__What you should do__. Every line of the material needs an exact copy, apart from the images.
BEGIN
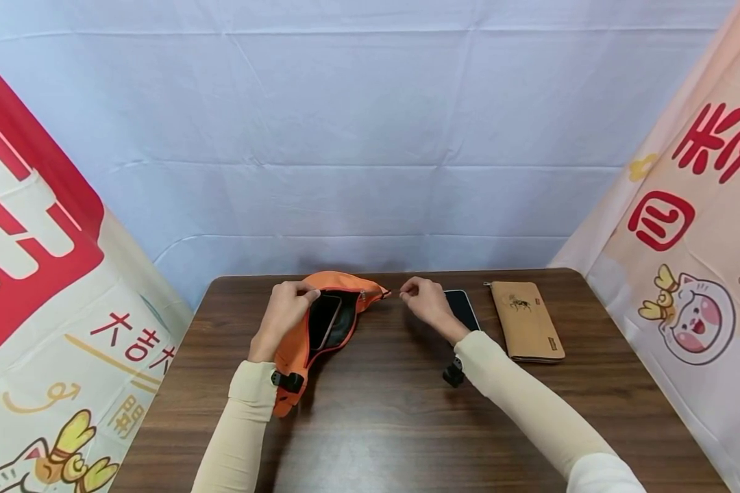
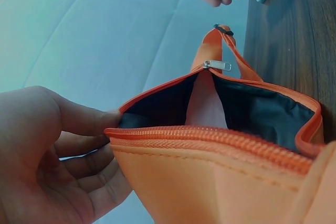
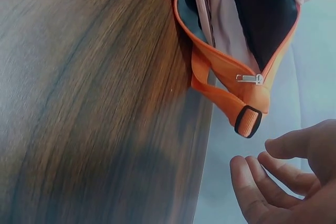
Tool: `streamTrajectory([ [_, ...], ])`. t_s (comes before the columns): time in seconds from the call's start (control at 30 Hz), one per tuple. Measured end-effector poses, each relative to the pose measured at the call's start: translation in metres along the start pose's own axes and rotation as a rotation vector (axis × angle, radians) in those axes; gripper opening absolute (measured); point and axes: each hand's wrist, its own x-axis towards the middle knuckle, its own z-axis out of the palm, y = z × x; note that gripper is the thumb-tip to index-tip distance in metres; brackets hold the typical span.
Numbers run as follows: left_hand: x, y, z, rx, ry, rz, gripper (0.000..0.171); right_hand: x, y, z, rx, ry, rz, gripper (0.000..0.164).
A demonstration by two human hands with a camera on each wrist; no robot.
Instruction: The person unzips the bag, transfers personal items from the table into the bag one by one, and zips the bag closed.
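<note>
An orange waist bag (image 1: pixel 336 280) lies on the table with its zipped mouth gaping, its dark lining showing. Inside leans a dark flat slab with a pale edge (image 1: pixel 325 318), like a phone. My left hand (image 1: pixel 282 309) pinches the rim of the mouth between thumb and fingers, holding it apart. At the far end of the opening sits the silver zipper pull (image 3: pixel 249 78). Just past the strap's black buckle (image 3: pixel 248 121), my right hand (image 1: pixel 430 301) hovers with loosely bent fingers and nothing between them; a gap separates its fingertips from the buckle.
Behind my right wrist lies a dark-screened phone (image 1: pixel 460 308) on the brown wooden table (image 1: pixel 382 424). Farther right is a tan long wallet (image 1: pixel 524 322) with a zipper and a small printed picture. A white cloth (image 1: pixel 345 137) hangs behind the table, with printed cloths at both sides.
</note>
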Motion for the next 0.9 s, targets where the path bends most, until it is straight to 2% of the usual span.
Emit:
streamTrajectory([
  [0.47, -0.001, -0.001, 0.000, 0.001, -0.007, 0.008, 0.030, -0.005, 0.015, -0.012, -0.033, -0.003, 0.011, 0.020],
  [0.9, 0.000, -0.001, 0.001, -0.011, 0.000, 0.017, 0.030, -0.006, 0.028, -0.024, -0.073, 0.012, 0.033, 0.019],
])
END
__Answer for the task__.
Tool: `streamTrajectory([ [_, ...], ])`. t_s (comes before the columns): time in seconds from the call's start (control at 30 Hz), one per tuple. Measured end-effector poses, each relative to the pose measured at the call's start: translation in metres along the start pose's own axes and rotation as a rotation vector (axis × angle, radians) in those axes; gripper opening absolute (measured); point and axes: each hand's wrist, its own x-axis towards the middle knuckle, its own z-axis out of the palm, y = z × x; note that gripper is the thumb-tip to index-tip distance in metres; brackets hold the typical span.
Numbers run as follows: left_hand: x, y, z, rx, ry, rz, gripper (0.000..0.171); right_hand: x, y, z, rx, ry, rz, gripper (0.000..0.164).
A demonstration by two human hands with a camera on each wrist; no robot.
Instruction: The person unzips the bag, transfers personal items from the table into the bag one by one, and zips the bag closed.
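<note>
An orange waist bag (image 1: pixel 336 280) lies on the table with its zipped mouth gaping, its dark lining showing. Inside leans a dark flat slab with a pale edge (image 1: pixel 325 318), like a phone. My left hand (image 1: pixel 282 309) pinches the rim of the mouth between thumb and fingers, holding it apart. At the far end of the opening sits the silver zipper pull (image 3: pixel 249 78). Just past the strap's black buckle (image 3: pixel 248 121), my right hand (image 1: pixel 430 301) hovers with loosely bent fingers and nothing between them; a gap separates its fingertips from the buckle.
Behind my right wrist lies a dark-screened phone (image 1: pixel 460 308) on the brown wooden table (image 1: pixel 382 424). Farther right is a tan long wallet (image 1: pixel 524 322) with a zipper and a small printed picture. A white cloth (image 1: pixel 345 137) hangs behind the table, with printed cloths at both sides.
</note>
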Motion for the next 0.9 s, targets where the path bends most, until it is straight to 2% of the usual span.
Emit:
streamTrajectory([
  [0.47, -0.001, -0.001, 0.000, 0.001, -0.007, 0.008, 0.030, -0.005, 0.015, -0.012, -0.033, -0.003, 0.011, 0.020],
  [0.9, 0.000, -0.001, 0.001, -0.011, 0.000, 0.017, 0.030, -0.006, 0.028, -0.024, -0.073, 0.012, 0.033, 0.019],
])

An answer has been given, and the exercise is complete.